§ **Problem requirements**:
Give the data again word for word; drop the pictures.

※

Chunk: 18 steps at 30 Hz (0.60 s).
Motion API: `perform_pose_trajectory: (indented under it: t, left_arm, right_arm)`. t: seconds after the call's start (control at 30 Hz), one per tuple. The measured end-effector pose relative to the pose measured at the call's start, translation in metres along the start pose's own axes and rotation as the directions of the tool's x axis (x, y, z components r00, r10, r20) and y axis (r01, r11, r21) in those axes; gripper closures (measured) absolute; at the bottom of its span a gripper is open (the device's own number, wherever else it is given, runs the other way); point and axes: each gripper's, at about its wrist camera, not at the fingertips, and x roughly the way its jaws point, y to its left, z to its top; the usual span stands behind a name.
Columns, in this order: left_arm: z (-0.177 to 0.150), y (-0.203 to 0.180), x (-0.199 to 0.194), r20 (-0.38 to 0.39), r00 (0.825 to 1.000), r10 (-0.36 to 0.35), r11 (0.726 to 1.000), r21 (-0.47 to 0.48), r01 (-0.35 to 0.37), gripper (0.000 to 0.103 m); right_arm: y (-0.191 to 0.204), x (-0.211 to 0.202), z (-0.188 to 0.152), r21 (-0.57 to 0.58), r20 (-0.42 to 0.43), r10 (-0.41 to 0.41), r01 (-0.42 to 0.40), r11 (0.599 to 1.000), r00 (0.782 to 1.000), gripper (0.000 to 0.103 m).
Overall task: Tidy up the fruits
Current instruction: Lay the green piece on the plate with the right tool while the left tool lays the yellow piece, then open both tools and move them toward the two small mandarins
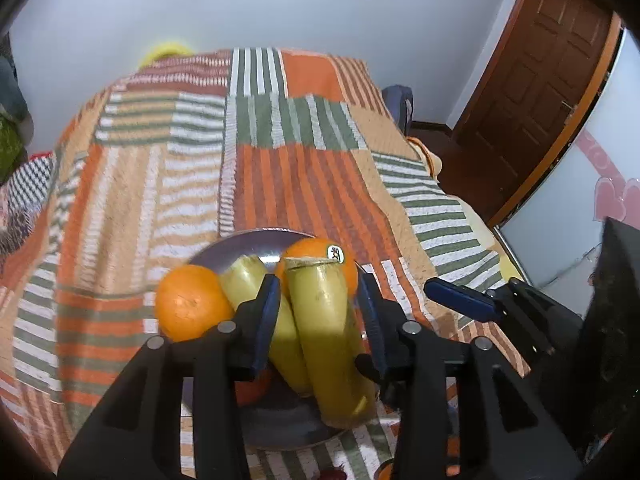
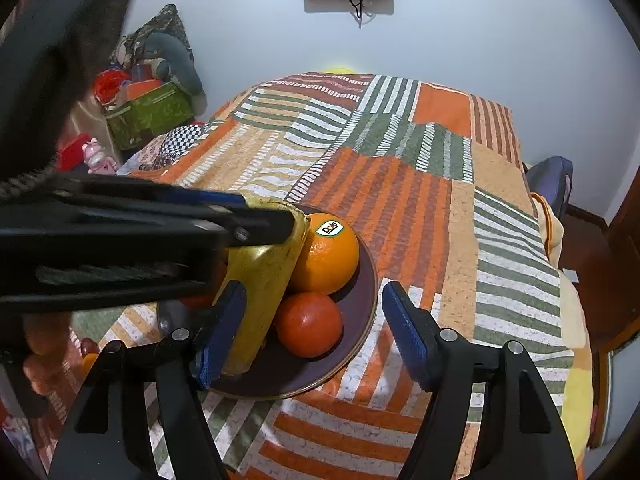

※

§ **Solution below**:
Chunk: 18 steps at 30 Hz (0.60 s).
Motion API: `perform_pose_trajectory: (indented under it: t, left_arm, right_arm)`. t: seconds after the call's start (control at 30 Hz), one per tuple. The measured end-effector pose relative to the pose measured at the call's start, translation in metres along the start pose's own axes and rotation as the directions of the tool's x axis (x, y, z components r00, r10, r20) and y axis (r01, r11, r21) in those axes; gripper closures (measured) absolute; at the bottom of its span a gripper is open (the device's own number, wherever else it is given, runs the other way); point and axes: each gripper's, at about its wrist camera, not at the fingertips, and x roughly the way its jaws point, y to its left, z to its top; the usual span stands behind a name.
Columns, in this order: left_arm: z (-0.177 to 0.150), y (-0.203 to 0.180), x (-0.199 to 0.194), r20 (-0.38 to 0.39), r00 (0.825 to 1.000), r10 (-0.36 to 0.35), r11 (0.726 to 1.000), r21 (-0.47 to 0.48), r01 (-0.35 to 0.37), gripper (0.000 to 0.103 m); right_arm: y (-0.191 to 0.204), x (-0.211 to 0.202), z (-0.188 to 0.152), r21 (-0.57 to 0.58), r20 (-0.42 to 0.43), r10 (-0.41 to 0.41), r01 (-0.42 to 0.40), r11 (0.599 to 1.000), r00 (0.782 to 1.000), gripper (0.000 to 0.103 m).
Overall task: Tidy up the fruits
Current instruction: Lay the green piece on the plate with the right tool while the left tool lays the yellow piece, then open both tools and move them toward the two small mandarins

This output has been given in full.